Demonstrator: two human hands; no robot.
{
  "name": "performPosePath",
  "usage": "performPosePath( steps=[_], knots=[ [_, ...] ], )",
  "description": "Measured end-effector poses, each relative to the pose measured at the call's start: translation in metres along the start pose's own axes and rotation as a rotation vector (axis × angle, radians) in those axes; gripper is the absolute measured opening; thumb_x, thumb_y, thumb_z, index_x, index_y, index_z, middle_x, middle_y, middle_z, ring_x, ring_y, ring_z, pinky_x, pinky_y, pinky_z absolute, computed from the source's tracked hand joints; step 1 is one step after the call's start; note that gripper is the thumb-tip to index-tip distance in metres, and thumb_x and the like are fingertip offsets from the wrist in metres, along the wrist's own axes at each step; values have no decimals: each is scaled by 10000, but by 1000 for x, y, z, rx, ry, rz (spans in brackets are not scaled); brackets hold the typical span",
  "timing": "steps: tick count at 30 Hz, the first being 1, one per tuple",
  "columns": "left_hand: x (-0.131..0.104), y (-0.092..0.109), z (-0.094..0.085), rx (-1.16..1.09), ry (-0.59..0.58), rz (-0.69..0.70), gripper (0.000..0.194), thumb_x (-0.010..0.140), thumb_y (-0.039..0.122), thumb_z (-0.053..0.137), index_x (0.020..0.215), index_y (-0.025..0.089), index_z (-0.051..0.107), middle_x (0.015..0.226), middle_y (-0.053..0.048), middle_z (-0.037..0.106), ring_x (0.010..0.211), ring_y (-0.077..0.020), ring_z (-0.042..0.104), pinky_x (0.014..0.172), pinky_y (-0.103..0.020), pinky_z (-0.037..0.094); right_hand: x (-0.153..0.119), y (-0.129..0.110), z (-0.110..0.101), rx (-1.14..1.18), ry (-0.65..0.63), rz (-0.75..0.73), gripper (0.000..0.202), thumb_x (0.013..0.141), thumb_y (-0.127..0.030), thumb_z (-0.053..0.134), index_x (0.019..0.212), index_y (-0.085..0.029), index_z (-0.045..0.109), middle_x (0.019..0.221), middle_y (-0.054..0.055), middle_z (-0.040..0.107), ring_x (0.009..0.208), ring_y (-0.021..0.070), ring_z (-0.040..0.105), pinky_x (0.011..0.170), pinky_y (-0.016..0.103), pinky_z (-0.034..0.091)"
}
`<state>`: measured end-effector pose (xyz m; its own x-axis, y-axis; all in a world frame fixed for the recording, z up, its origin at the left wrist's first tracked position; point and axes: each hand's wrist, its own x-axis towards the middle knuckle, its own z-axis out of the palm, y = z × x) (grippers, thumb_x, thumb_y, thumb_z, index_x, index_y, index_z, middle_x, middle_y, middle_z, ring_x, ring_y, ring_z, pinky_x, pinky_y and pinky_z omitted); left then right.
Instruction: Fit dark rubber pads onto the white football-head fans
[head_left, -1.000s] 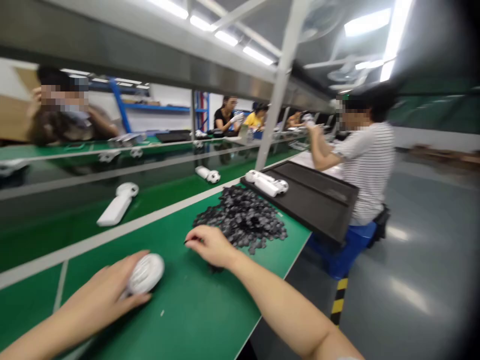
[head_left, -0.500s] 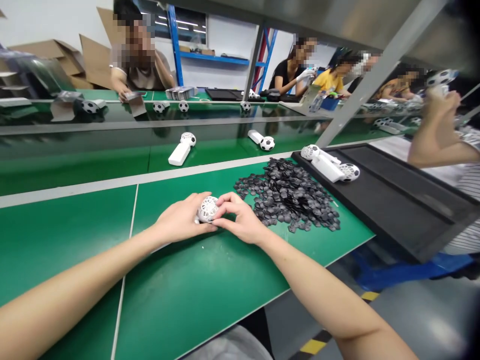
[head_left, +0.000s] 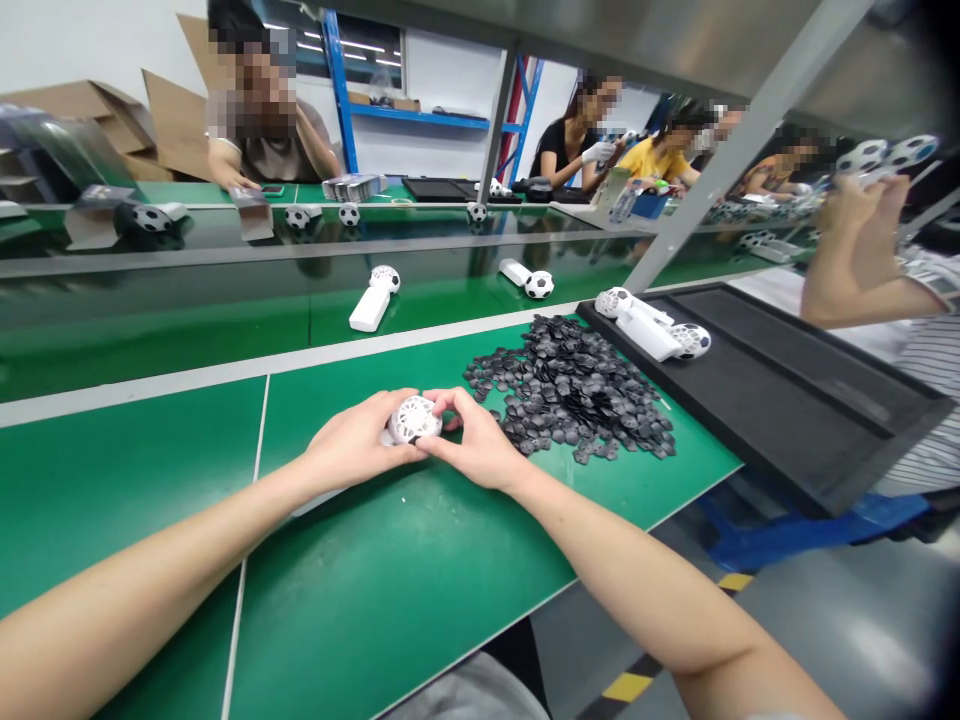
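A white openwork ball (head_left: 415, 419) is held just above the green table (head_left: 330, 590). My left hand (head_left: 360, 435) is closed round its left side, and a white handle shows partly under that hand. The fingers and thumb of my right hand (head_left: 472, 440) are pressed against the ball's right side. Whether a small piece is between those fingertips is hidden. Just right of my right hand lies a wide pile of small black pieces (head_left: 577, 385).
A black tray (head_left: 810, 380) at the right holds white handles with balls (head_left: 691, 341). Beyond the table edge, a green conveyor carries a white handled ball (head_left: 371, 305) and a soccer-patterned one (head_left: 539, 285). A slanted metal post (head_left: 712, 180) stands behind the tray. Several people sit around.
My right fingers have shifted slightly round the ball, and more of its white lattice shows. The handled balls on the conveyor have moved slightly right relative to the table.
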<state>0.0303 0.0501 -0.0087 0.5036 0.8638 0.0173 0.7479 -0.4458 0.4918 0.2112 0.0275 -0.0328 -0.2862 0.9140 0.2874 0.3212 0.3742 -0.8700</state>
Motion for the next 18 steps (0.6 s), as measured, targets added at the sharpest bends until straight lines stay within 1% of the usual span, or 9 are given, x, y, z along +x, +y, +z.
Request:
performPosePath(
  steps=[3,5,7,9,10,11,13,15,18],
  knots=[
    [1,-1,0,1,5,-5,633,686,574,573,1222,270,429,1225,-45,517,1055,-266,522,860,-370,435,3,0,-2,-10,12,12,268,676,-244,647,854,-195,454,1104,63,558,979,170,532,747,293,442],
    [1,-2,0,10,0,-11,658,680,585,569,1237,271,413,1242,-46,504,1078,-268,508,872,-372,430,8,5,-12,14,45,28,206,711,-282,622,824,-186,480,1007,50,592,897,154,555,720,280,445],
    [1,-2,0,37,-11,-31,695,672,561,581,1267,271,369,1273,-43,479,1105,-268,490,878,-374,430,14,13,-27,-24,158,51,140,764,-305,566,783,-178,509,889,34,606,792,134,559,702,272,442],
    [1,-2,0,73,-24,-63,682,669,486,590,1268,269,349,1260,-36,492,1079,-267,509,846,-372,449,18,22,-40,-171,278,58,109,788,-275,537,748,-174,548,807,21,601,737,125,542,713,274,431],
    [1,-1,-1,89,-26,-76,658,667,443,585,1257,265,353,1236,-34,511,1048,-265,529,820,-367,460,19,26,-45,-267,293,57,91,781,-252,547,736,-176,571,786,17,599,732,126,533,722,277,424],
    [1,-1,-1,101,-23,-82,629,668,404,571,1243,259,362,1214,-32,527,1019,-263,545,798,-359,467,19,29,-48,-359,277,62,75,767,-236,568,725,-179,593,771,14,600,733,130,525,731,281,417],
    [0,0,-1,120,-11,-66,588,674,354,535,1230,244,379,1200,-34,538,999,-259,556,788,-346,468,19,31,-49,-504,190,77,60,744,-242,612,725,-190,635,768,19,603,764,145,516,747,289,405],
    [0,-2,-2,155,-16,-10,597,678,321,511,1253,236,375,1240,-37,515,1033,-259,540,830,-345,448,17,30,-44,-607,112,90,90,740,-278,632,768,-200,667,807,33,610,820,165,508,765,299,398],
    [2,-6,-7,197,-90,85,628,680,259,483,1295,272,356,1260,-23,497,1052,-249,526,855,-335,426,15,25,-37,-731,41,90,140,764,-282,616,863,-207,682,887,49,617,890,188,487,783,303,393]
  ],
)
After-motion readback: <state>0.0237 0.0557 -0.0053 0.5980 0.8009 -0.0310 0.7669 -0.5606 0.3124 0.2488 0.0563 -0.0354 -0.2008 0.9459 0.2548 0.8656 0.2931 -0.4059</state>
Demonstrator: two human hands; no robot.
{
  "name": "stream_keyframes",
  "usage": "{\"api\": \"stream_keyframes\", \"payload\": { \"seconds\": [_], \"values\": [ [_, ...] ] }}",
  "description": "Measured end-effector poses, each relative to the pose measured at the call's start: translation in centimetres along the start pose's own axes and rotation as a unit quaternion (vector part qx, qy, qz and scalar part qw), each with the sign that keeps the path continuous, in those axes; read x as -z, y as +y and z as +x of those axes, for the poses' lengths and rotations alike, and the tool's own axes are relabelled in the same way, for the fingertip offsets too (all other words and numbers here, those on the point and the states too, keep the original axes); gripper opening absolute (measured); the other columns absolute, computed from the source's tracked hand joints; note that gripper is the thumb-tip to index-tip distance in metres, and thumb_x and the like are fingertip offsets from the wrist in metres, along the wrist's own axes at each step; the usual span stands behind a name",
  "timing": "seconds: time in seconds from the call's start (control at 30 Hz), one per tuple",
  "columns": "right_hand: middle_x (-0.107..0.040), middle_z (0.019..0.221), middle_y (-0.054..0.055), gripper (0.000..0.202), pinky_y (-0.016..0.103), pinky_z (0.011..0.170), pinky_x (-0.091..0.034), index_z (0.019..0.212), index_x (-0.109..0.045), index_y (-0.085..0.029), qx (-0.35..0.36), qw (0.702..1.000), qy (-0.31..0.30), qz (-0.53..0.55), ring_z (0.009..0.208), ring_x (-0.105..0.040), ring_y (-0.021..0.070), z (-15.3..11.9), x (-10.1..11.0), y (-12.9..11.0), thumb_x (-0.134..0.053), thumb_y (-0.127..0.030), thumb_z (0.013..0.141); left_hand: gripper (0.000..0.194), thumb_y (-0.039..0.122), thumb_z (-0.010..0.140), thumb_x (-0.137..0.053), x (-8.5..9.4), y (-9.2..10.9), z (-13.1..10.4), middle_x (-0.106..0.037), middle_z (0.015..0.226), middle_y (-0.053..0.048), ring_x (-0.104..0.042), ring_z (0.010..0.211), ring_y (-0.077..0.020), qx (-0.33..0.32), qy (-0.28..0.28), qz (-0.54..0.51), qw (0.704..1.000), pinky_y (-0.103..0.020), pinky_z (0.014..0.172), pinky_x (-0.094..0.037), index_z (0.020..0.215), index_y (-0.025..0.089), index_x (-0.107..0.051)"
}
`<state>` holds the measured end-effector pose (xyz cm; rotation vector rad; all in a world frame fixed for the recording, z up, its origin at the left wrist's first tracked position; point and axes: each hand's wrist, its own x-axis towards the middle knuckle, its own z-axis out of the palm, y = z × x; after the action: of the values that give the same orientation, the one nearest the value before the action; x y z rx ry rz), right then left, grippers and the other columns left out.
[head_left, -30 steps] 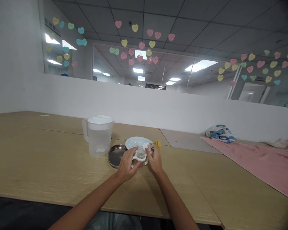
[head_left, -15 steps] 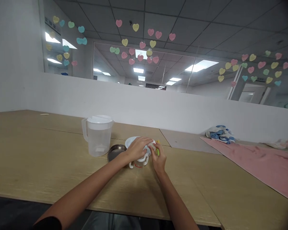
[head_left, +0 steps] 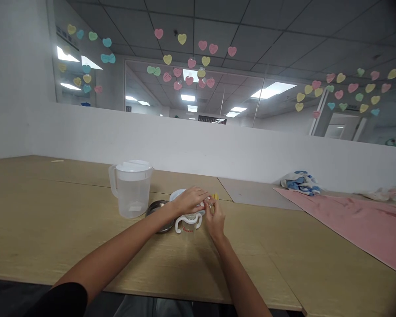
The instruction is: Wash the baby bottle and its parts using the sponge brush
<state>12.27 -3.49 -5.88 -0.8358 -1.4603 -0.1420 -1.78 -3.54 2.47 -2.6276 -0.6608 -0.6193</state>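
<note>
— Left hand (head_left: 190,199) reaching across the top of a small clear cup with white handles (head_left: 188,221), fingers curled down over its upper part. Looks like a grasp on the lid there, though too small to tell exactly what sits under the palm.

— Right hand (head_left: 214,216) just beside it, fingers (head_left: 208,205) pinched together close to the left fingertips. Pinching something tiny, or only touching the cup's top? Cannot tell.

— Cup standing upright on the wooden worktop (head_left: 53,220), about centre, near the front edge.

— Behind the hands, a white plate (head_left: 177,194) mostly hidden by the left wrist. A bit of something yellow (head_left: 215,196) showing just past the right fingertips.

— To the left of the cup, a round metal dish (head_left: 155,209), partly covered by the left forearm. Further left, a translucent lidded pitcher (head_left: 131,188), upright, handle turned left.

— Off to the right, well apart, a pink cloth (head_left: 350,224) spread over the worktop, with a blue and white bundle (head_left: 301,182) at its far corner against the white partition (head_left: 198,145).
</note>
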Motion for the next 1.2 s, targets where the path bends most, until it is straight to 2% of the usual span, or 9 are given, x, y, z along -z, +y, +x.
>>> {"api": "stream_keyframes", "payload": {
  "seconds": [0.23,0.33,0.43,0.63,0.83,0.9,0.97,1.07,1.2],
  "values": [
    [-0.066,0.086,0.007,0.025,0.033,0.071,-0.047,0.089,-0.056,-0.018,-0.086,0.995,-0.011,0.046,0.078,-0.062,0.0196,0.0,0.3,0.1,-0.048,-0.041,0.084,0.035,0.031,0.086,-0.052,-0.4,-0.4,-0.3,-0.062,0.105,-0.013,-0.055,0.097,-0.0235,-0.027,0.0,0.02,0.999,-0.034,0.084,-0.042,0.115,0.011,-0.048],
    [-0.066,0.088,0.008,0.028,0.033,0.074,-0.047,0.087,-0.056,-0.017,-0.137,0.982,-0.022,0.124,0.081,-0.061,0.0193,0.1,0.2,-0.2,-0.052,-0.044,0.082,0.037,0.029,0.086,-0.052,-0.7,-0.7,-0.7,-0.059,0.114,-0.014,-0.054,0.103,-0.0236,-0.028,0.009,0.021,0.999,-0.035,0.087,-0.042,0.118,0.012,-0.046],
    [-0.066,0.084,0.006,0.03,0.031,0.074,-0.046,0.084,-0.056,-0.016,-0.172,0.963,0.005,0.208,0.079,-0.06,0.018,0.2,-0.1,-0.5,-0.056,-0.045,0.079,0.036,0.03,0.087,-0.05,-0.8,-1.2,-0.7,-0.057,0.12,-0.013,-0.055,0.106,-0.0222,-0.026,0.025,0.013,0.999,-0.034,0.087,-0.041,0.119,0.014,-0.046],
    [-0.065,0.085,0.006,0.031,0.031,0.075,-0.047,0.089,-0.056,-0.014,-0.193,0.949,0.055,0.242,0.08,-0.06,0.0169,0.3,-0.6,-0.6,-0.055,-0.044,0.08,0.039,0.035,0.084,-0.056,-0.5,-2.2,0.7,-0.059,0.121,-0.01,-0.056,0.107,-0.0198,-0.031,0.021,0.028,0.999,-0.033,0.087,-0.039,0.118,0.018,-0.049],
    [-0.066,0.085,0.008,0.032,0.032,0.07,-0.05,0.086,-0.051,-0.016,-0.197,0.949,0.053,0.24,0.076,-0.064,0.0177,0.1,-0.9,-0.3,-0.051,-0.048,0.082,0.038,0.028,0.085,-0.056,-0.4,-3.5,0.7,-0.055,0.126,-0.01,-0.055,0.109,-0.0195,-0.063,-0.015,0.081,0.995,-0.033,0.091,-0.036,0.121,0.022,-0.048],
    [-0.067,0.089,0.009,0.032,0.032,0.067,-0.051,0.085,-0.047,-0.018,-0.208,0.939,0.064,0.266,0.074,-0.065,0.018,0.2,-0.8,0.1,-0.047,-0.049,0.084,0.039,0.024,0.083,-0.059,-0.1,-4.3,-0.1,-0.056,0.125,-0.01,-0.054,0.11,-0.0194,-0.019,-0.028,0.081,0.996,-0.032,0.092,-0.035,0.12,0.022,-0.048],
    [-0.066,0.092,0.01,0.032,0.033,0.069,-0.051,0.086,-0.047,-0.018,-0.212,0.939,0.073,0.262,0.078,-0.065,0.0186,0.3,-0.6,0.7,-0.045,-0.049,0.085,0.04,0.023,0.082,-0.059,0.1,-4.9,-1.2,-0.058,0.122,-0.01,-0.054,0.11,-0.0203,0.073,-0.036,0.067,0.994,-0.034,0.093,-0.035,0.12,0.02,-0.047],
    [-0.064,0.095,0.01,0.032,0.035,0.078,-0.049,0.091,-0.053,-0.017,-0.188,0.969,0.023,0.162,0.089,-0.061,0.0196,0.2,-0.5,1.9,-0.049,-0.047,0.082,0.039,0.029,0.084,-0.055,0.0,-5.1,-3.0,-0.055,0.124,-0.01,-0.05,0.113,-0.0206,0.194,-0.052,0.022,0.979,-0.034,0.095,-0.036,0.121,0.019,-0.047],
    [-0.062,0.097,0.011,0.032,0.039,0.084,-0.044,0.095,-0.06,-0.015,-0.135,0.99,-0.05,0.015,0.092,-0.057,0.0228,-0.6,-0.9,3.7,-0.052,-0.041,0.077,0.04,0.029,0.08,-0.058,-1.3,-4.5,-4.2,-0.057,0.119,-0.013,-0.052,0.111,-0.0226,0.256,-0.089,0.009,0.963,-0.034,0.093,-0.038,0.117,0.015,-0.053]
  ]
}}
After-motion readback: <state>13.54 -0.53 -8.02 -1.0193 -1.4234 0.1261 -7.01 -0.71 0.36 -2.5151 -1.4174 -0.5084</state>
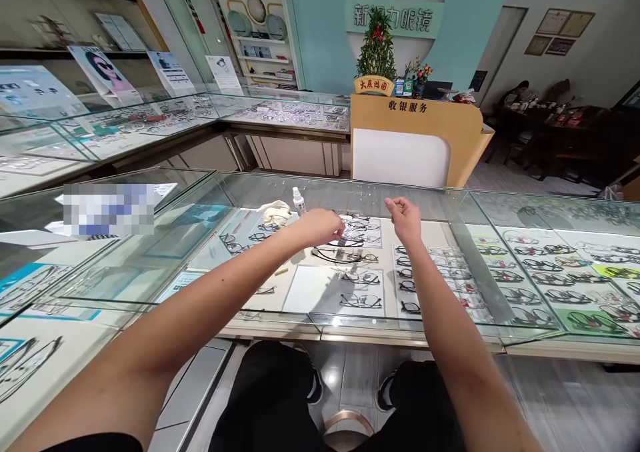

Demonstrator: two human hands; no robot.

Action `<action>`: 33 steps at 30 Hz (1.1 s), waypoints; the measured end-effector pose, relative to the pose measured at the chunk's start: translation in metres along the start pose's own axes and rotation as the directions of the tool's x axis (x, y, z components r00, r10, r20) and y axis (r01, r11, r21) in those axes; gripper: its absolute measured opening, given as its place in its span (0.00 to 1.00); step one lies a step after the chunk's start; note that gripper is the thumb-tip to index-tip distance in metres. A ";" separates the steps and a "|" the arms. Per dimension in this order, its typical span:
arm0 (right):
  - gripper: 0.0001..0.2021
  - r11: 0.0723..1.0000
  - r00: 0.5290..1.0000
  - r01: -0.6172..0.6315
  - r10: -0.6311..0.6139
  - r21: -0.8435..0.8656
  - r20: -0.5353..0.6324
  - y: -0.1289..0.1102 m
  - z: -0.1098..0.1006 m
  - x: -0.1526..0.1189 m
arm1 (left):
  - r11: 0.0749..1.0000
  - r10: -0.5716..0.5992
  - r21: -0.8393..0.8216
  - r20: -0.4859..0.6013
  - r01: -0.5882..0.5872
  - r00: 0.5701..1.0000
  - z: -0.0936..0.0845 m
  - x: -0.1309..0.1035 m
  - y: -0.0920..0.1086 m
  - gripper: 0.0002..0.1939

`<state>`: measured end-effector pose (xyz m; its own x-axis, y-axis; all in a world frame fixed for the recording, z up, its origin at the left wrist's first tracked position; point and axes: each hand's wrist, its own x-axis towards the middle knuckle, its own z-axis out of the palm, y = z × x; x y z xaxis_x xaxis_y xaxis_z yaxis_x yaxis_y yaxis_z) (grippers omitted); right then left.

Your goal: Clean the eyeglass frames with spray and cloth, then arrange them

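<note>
My left hand (pixel 324 227) reaches over the glass display counter (pixel 320 319), its fingers curled together. Just beside its fingertips are dark-framed eyeglasses (pixel 345 257) with thin temples; I cannot tell whether the hand touches them. My right hand (pixel 406 221) is raised over the counter further right, thumb and fingers pinched. Whatever either hand holds is too small or hidden to make out. A white spray bottle (pixel 299 201) stands upright behind my left hand, with a crumpled cream cloth (pixel 277 213) to its left.
Rows of eyeglasses (pixel 540 265) fill the case on the right. Blurred papers (pixel 115 209) lie on the glass at left. Another display case (pixel 290 115) and a wooden cashier desk (pixel 415 109) with a plant (pixel 376 49) stand beyond. My knees are below the counter's front edge.
</note>
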<state>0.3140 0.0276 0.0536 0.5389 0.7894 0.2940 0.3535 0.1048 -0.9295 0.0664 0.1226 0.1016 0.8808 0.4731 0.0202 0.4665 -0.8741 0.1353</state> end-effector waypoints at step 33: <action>0.35 0.999 0.996 0.029 -0.026 -0.036 0.081 -0.007 0.002 -0.005 | 0.965 -0.058 0.260 0.153 0.016 0.987 0.005 0.031 -0.006 0.13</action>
<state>0.3075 0.0239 0.0581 0.4660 0.8326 0.2995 0.3962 0.1063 -0.9120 0.0909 0.1418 0.0968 0.8545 0.5004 -0.1394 0.4857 -0.8648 -0.1270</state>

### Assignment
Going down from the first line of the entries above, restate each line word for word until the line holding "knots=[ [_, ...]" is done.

### Output
Demonstrator: two human hands; no robot.
{
  "name": "performPosePath",
  "usage": "performPosePath( steps=[_], knots=[ [_, ...] ], )",

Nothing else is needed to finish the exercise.